## What to work on
The listing that follows should be copied in full, exactly as written.

## Data extract
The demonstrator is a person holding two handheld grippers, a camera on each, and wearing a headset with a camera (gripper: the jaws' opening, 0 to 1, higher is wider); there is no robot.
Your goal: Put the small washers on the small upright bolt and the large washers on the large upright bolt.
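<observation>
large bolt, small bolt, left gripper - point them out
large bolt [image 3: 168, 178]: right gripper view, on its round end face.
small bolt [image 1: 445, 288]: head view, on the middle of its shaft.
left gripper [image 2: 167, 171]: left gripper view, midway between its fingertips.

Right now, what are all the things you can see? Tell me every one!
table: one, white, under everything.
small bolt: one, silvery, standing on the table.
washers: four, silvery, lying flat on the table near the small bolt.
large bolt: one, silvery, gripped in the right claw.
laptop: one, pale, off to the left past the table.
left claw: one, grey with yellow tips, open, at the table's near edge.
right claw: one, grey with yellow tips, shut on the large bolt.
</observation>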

## Reply to the task
The demonstrator is a person holding two handheld grippers, a camera on each, and wearing a headset with a camera (gripper: the jaws' opening, 0 to 1, higher is wider); there is no robot.
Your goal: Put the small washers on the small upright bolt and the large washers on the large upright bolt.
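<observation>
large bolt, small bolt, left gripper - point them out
large bolt [image 3: 168, 178]: right gripper view, on its round end face.
small bolt [image 1: 445, 288]: head view, on the middle of its shaft.
left gripper [image 2: 167, 171]: left gripper view, midway between its fingertips.

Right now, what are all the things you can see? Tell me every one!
table: one, white, under everything.
small bolt: one, silvery, standing on the table.
washers: four, silvery, lying flat on the table near the small bolt.
large bolt: one, silvery, gripped in the right claw.
laptop: one, pale, off to the left past the table.
left claw: one, grey with yellow tips, open, at the table's near edge.
right claw: one, grey with yellow tips, shut on the large bolt.
</observation>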

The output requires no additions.